Over a two-year period, FDA inspections at company facilities found repeat problems with quality systems including lack of written procedures, inadequate investigation of out-of-specification conditions and corrective and preventive action, and insufficient cleaning and cleaning validation.
In a September 2019 warning letter to Lupin Ltd., FDA noted that the company had failed to meet requirements for current good manufacturing practices (cGMP) at its facility in Mandideep, Madhya Pradesh, India. As stated in the letter, regulators found that many of these problems, which were documented in late 2018 inspections, had previously been pointed out in 2017, when FDA inspectors visited the company’s facilities in Goa and Indone. Specific compliance issues included inadequate investigation into the causes of out-of-specification (OOS) conditions, undocumented procedures, problems with corrective and preventive action (CAPA), and insufficient cleanliness. The letter underscored the need for greater oversight of cGMPs by top-level managers.
According to FDA, the company did not sufficiently investigate the root causes (whether in the testing laboratory or in manufacturing) of OOS or batch failures, or any quality problems with batch ingredients, whether or not product batches had already been distributed. As the letter stated, although a number of OOS tests had been performed on numerous products since 2016, investigations were often closed before a root cause for the problems had been found. Once batches passed retests, the product was often released.

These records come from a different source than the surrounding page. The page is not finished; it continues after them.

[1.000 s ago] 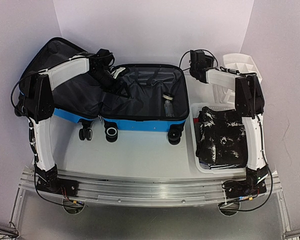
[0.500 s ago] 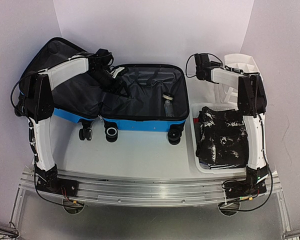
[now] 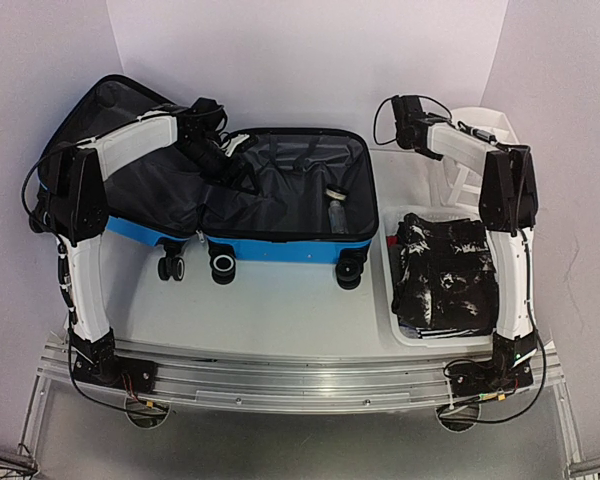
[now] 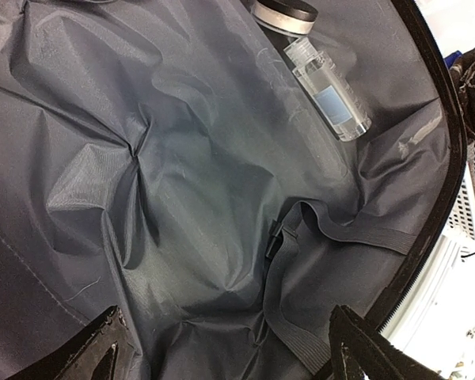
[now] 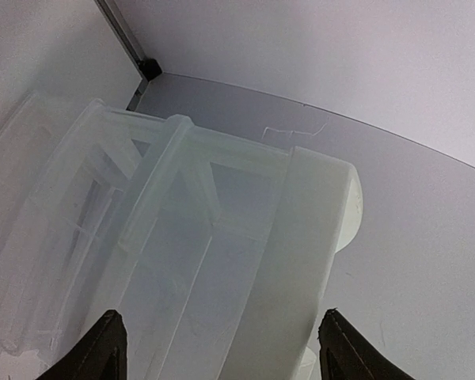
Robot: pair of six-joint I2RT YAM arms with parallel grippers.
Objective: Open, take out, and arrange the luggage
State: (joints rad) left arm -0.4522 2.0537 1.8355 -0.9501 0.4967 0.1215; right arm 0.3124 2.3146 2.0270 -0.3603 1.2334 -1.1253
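The luggage [image 3: 280,247] lay open in the middle and left of the top view, with its blue wall and wheels facing the bottom of the frame. My left fingers [image 3: 235,168] were inside it, just over the grey lining. They were spread wide and had nothing in them. In the left wrist view a clear bottle [image 4: 328,99] lay on the lining toward the upper right, away from my fingertips. It slanted from upper left down to lower right. A little jar [image 4: 283,12] sat just past its cap, at the top edge. In the top view both things were close to the right wall of the luggage. My right fingers [image 3: 400,118] were outside the luggage in the upper right of the top view, near the white organizer [image 5: 222,229]. They were spread too and held nothing. So I think my left arm was the nearer one to the bottle. I would have to reach across the lining and turn to close across its thin side.
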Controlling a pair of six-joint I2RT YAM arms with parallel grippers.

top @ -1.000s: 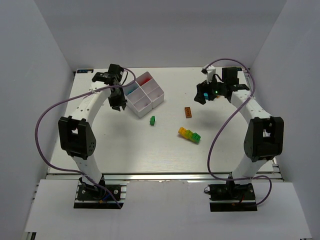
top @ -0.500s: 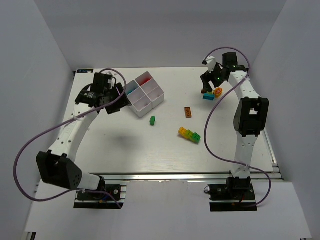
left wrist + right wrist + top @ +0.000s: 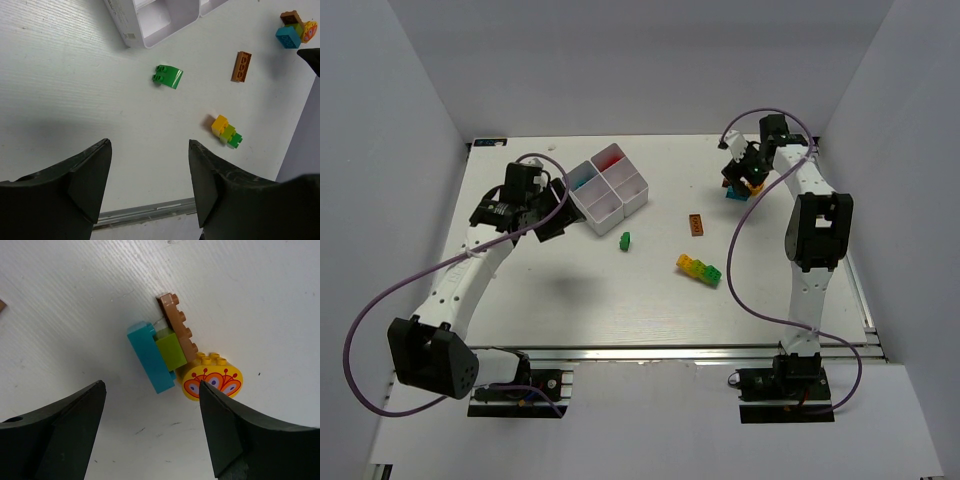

FDA asked for an independent review of all invalidated OOS results for all United States drug products since July 1 2016, and an assessment of whether justification for each invalidated OOS result was conclusive. When manufacturing was found to be the cause of the problems, the regulators asked that the company review all aspects of production thoroughly, including batch manufacturing records, process capability, raw material variability, deviation, complaint, and batch failure histories.
In addition, the regulators asked for analysis of trends in operations and identification of “systemic factors” that might be leading to variation in testing and manufacturing results. The agency also asked that the company assess the way it investigates deviations, atypical events, complaints, OOS results and failures, and that it revisit its CAPA plan and assess its effectiveness.
Another fundamental problem found was inadequate written procedures for control of production steps and product quality, including inadequate identification of potential reasons for variation in product quality. Regulators asked that the company examine process validation for manufacturing and for in-process containers, and that it have an independent third party assess its manufacturing processes to determine the state of control, touching on equipment suitability, raw material quality, and other issues.
Inspection of a tablet press at the facility found unknown residues on several contact surfaces, raising the possibility of cross-contamination. The company responded that it had addressed the problem and retrained the operators, but FDA’s letter demanded a more comprehensive assessment and documented improvement of cleaning and cleaning validation procedures, and an approach that utilizes “worst case” assumptions.
Because many of these violations had been seen at other company sites previously, FDA reaffirmed the need for greater management oversight of cGMP, and asked that the company assess its global manufacturing operations “immediately and comprehensively.”